Figure 1 represents a high-level architectural view of our solution. As we saw previously, RDF stream consumers may have different requirements on how to ingest the incoming data. According to [R1] and [R2], in TripleWave we consider two main types of data sources: (i) Non-RDF live streams on the Web, and (ii) RDF datasets with time-annotations. While the former mainly requires a conversion of existing streams to RDF, the latter is focused on streaming RDF data, provided that it has timestamped data elements. When performing the transformation to RDF streams, TripleWave makes use of R2RML mappings in order to allow customizing the shape of the resulting stream. In the case of streaming time-annotated RDF datasets, TripleWave also re-arranges the data if necessary, so that it is structured as a sequence of timestamped RDF graphs, following the W3C RSP Group design principles.
As output, TripleWave produces a JSON stream in the JSON-LD format: each stream element is described by an RDF graph and the time annotation is modeled as an annotation over the graphFootnote 7. Using this format compliant with existing standards, TripleWave enables processing RDF streams not only through specialized RSP engines, but also with existing frameworks and techniques for standard RDF processing.
3.1 Running Modes
In order to address requirements [R1, R2, R3], TripleWave supports a flexible set of data sources, namely non-RDF streams from the Web, as well as timestamped RDF datasets. TripleWave also provides different use modes for RDF stream generation, detailed below.

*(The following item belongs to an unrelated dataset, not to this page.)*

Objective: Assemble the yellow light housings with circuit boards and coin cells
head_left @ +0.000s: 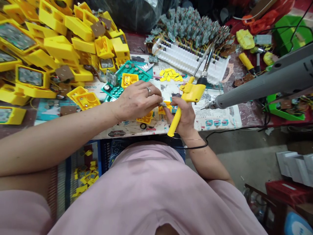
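Observation:
My left hand [139, 99], with a ring on one finger, has its fingers pinched on a small grey part [162, 104] over a small yellow plastic housing [161, 111]. My right hand [187, 119] is closed around a yellow soldering gun [193, 92], whose metal tip points up and away. The thumb and fingertips of that hand also reach the small housing; whether they grip it is partly hidden. Just below my left fingers is another yellow housing [146, 118] with a black round piece. A third yellow housing [129, 79] sits behind my left hand on a teal tray [141, 72].
Yellow housings [61, 49] are heaped at the left. A white rack [190, 60] holds several wired circuit boards at the back. Small yellow pieces [171, 75] lie before it. A grey electric screwdriver [244, 89] juts in from the right. A black cord [220, 131] crosses the table's front edge.

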The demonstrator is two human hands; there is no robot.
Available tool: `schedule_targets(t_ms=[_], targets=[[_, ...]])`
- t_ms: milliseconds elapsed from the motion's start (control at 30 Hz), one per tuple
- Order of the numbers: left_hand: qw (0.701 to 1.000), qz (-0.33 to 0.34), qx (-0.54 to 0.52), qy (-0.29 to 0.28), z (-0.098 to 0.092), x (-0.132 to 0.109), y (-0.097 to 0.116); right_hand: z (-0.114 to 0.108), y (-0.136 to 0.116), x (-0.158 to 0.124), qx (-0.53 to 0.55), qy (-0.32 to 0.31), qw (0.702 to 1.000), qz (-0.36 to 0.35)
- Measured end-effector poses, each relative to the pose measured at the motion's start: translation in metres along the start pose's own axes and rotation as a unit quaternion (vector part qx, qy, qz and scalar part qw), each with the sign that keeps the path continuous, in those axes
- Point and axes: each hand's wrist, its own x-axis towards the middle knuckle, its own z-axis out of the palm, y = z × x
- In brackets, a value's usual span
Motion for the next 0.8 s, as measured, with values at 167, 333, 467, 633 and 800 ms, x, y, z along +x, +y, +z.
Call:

Converting Web streams. Existing streams can be consumed through the TripleWave JSON and CSV connectors. Extensions of these can be easily incorporated in order to support additional formats. These feeds or streams (e.g. Twitter, earthquakes, live weather, Wikipedia updates, etc.) can be directly plugged to the TripleWave pipeline, which then uses R2RML mappings in order to construct RDF triples that will be output as part of an RDF stream. The mappings can be customized to produce RDF triples of arbitrary structure, and using any ontology.

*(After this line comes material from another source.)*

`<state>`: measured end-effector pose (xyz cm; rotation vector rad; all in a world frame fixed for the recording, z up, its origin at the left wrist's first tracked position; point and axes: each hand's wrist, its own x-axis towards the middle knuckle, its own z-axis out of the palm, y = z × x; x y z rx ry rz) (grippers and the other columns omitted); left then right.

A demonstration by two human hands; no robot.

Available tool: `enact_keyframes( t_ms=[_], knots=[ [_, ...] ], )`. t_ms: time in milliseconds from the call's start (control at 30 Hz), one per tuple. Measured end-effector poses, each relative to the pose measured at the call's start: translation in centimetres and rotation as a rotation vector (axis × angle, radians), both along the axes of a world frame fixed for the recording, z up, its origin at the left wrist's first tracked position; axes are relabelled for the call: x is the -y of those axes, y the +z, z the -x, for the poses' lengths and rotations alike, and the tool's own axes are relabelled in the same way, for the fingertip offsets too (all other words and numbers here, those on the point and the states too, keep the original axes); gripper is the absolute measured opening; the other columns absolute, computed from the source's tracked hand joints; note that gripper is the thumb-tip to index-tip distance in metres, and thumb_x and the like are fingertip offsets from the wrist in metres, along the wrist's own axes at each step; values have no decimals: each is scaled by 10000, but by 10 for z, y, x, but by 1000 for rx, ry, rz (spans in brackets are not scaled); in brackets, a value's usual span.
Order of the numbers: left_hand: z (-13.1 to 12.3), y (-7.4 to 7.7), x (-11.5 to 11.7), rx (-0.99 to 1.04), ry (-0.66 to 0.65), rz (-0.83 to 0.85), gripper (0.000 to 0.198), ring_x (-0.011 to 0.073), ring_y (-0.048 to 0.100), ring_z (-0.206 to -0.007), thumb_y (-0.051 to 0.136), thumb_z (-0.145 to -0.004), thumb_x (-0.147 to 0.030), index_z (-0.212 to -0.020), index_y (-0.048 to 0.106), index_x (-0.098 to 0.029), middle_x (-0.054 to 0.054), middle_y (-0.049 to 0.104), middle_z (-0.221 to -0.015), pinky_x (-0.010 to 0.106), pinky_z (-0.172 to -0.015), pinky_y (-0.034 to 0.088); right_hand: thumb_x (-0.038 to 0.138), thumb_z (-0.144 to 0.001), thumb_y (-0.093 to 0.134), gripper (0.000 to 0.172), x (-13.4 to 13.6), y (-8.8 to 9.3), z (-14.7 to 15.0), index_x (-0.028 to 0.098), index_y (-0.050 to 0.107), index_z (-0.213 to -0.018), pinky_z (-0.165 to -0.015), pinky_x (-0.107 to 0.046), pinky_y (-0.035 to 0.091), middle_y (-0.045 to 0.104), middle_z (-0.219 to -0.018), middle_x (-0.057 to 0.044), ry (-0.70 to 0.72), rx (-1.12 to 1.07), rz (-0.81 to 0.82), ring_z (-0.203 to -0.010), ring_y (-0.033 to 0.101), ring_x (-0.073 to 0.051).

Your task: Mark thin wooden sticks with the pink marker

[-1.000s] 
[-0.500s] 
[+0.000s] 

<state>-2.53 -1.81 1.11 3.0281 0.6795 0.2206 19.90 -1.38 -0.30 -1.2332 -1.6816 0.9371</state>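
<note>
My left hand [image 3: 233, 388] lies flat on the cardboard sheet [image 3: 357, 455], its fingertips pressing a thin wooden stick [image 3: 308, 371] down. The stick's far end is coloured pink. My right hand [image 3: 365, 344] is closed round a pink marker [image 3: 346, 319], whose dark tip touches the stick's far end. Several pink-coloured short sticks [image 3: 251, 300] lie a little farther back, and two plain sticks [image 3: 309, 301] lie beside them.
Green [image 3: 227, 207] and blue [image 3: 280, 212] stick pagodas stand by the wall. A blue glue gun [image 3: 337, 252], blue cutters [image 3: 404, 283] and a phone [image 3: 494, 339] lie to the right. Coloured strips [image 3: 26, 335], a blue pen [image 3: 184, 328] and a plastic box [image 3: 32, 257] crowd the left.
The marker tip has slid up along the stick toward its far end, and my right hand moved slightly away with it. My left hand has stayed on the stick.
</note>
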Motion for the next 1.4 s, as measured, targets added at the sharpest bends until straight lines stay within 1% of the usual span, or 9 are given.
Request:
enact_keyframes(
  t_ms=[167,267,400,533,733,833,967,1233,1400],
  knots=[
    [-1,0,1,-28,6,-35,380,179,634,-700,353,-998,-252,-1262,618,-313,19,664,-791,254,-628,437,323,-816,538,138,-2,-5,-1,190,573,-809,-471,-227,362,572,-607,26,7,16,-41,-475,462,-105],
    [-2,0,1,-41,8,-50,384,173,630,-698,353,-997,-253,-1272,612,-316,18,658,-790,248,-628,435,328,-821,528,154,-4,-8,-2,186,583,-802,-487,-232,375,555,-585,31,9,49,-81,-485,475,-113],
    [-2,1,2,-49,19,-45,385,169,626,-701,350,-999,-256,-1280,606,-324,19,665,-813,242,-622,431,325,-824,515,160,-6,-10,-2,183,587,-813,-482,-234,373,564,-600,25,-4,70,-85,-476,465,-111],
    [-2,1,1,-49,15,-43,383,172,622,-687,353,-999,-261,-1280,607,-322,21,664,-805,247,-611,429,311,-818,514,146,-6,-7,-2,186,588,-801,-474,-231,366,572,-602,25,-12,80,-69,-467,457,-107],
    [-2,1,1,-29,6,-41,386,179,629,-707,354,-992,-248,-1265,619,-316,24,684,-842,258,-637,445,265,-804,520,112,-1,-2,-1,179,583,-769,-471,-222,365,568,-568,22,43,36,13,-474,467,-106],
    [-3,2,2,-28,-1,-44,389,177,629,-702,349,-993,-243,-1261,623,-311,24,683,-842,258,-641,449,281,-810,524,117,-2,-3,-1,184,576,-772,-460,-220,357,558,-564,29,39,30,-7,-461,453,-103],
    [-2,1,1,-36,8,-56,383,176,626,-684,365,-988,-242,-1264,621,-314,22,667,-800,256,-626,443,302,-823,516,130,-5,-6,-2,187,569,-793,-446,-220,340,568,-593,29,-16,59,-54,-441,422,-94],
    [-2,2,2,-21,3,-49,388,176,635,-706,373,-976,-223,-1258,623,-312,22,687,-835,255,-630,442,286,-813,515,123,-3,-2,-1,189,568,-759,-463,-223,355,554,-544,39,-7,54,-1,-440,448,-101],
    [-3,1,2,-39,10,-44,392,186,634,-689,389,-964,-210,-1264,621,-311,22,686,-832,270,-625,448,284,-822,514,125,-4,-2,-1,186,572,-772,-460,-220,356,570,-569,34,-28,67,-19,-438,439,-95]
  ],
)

As an example of input, consider the following GeoJSON feed item from the USGS earthquake APIFootnote 8. It contains information about the last reported earthquakes around the world, including the magnitude, location, type and other observed annotations.
Replaying RDF Datasets. RDF data is commonly available as archives and Linked Data endpoints, which may contain timestamp annotations and that can be replayed as a stream. Examples of these include sensor data archives, event datasets, transportation logs, update feeds, etc. These datasets typically contain a time-annotation within the data triples, and one or more other triples are connected to this timestamp. Replaying such datasets means converting an otherwise static dataset into a continuous flow of RDF data, which can then be used by an RDF Stream Processing engine. Common use cases include evaluation, testing, and benchmarking applications, as well as simulation systems. As an example consider the example air temperature observation extracted from the Linked Sensor Data [14] dataset. Each observation is associated to a particular instant, represented as an XSD dateTime literal. Using TripleWave we can replay the contents of this dataset as a stream, and the original timestamps can be tuned so that they can meet any test or benchmarking requirements.

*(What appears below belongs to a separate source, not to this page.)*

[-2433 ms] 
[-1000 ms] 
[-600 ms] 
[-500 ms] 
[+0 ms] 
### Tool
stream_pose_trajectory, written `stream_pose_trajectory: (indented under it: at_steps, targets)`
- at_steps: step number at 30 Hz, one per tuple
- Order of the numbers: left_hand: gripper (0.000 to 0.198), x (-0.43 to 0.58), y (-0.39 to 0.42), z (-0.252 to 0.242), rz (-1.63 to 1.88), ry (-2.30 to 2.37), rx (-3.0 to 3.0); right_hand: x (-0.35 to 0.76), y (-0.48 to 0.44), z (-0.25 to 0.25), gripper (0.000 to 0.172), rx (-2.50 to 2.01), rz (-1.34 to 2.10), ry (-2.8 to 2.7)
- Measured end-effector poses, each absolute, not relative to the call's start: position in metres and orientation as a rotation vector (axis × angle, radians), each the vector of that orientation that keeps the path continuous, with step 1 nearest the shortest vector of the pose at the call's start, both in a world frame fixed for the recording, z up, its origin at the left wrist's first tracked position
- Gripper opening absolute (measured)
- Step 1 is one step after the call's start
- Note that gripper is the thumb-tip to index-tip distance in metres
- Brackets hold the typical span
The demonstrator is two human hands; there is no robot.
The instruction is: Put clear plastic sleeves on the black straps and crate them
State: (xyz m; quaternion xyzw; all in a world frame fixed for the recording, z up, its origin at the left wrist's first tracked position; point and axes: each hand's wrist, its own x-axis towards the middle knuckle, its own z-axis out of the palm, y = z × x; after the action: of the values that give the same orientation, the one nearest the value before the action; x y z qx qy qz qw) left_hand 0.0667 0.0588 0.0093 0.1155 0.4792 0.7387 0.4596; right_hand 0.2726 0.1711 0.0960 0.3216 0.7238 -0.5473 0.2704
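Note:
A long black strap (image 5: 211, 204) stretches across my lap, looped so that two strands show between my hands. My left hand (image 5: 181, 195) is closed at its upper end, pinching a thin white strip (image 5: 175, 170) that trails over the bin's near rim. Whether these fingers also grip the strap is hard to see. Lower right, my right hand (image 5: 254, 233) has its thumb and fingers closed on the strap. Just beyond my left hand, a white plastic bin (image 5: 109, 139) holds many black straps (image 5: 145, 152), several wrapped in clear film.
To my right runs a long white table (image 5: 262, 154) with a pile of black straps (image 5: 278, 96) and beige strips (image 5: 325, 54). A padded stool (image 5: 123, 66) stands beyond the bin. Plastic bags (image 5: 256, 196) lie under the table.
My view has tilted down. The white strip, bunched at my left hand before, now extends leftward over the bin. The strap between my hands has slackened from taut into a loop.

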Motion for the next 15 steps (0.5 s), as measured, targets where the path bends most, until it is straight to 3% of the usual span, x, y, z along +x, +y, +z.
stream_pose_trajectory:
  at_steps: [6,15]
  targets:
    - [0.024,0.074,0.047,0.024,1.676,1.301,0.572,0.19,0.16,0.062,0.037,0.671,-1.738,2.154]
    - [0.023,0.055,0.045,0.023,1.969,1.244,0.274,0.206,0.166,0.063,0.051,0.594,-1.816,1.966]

Replay Loop. In certain cases, the replay of RDF datasets as streams can be set up in a way that the data is re-fed to the system after it has been entirely consumed. This is common in testing and benchmarking scenarios where data needs to be endlessly available until a break point, or in simulation use-cases where an infinite data stream is required [15]. Similar to the previous scenario, the original RDF dataset is pre-processed in order to structure the stream as a sequence of annotated graphs, and then it is continuously streamed through TripleWave as a JSON-LD RDF stream. The main difference is that the timestamps are cyclically incremented, when the dataset is replayed, so that they provide the impression of an endless stream.
3.2 R2RML to Generate RDF Streams
Streams on the Web are available in a large variety of formats, so in order to adapt and transform them into RDF streams we use a generic transformation process that is specified as R2RMLFootnote 9 mappings. Although these mappings were originally conceived for relational database inputs, we use light extensions that support other formats such as CSV or JSON (as in RML extensionsFootnote 10).
The example in Listing 1.3 specifies how earthquake stream data items can be mapped to a graph of an RDF streamFootnote 11. This mapping defines first a triple that indicates that the generated subject is of type ex:Earthquake. The predicateObjectMap clauses add two more triples, one specifying the URL of the earthquake (e.g. the reference USGS page) and its description.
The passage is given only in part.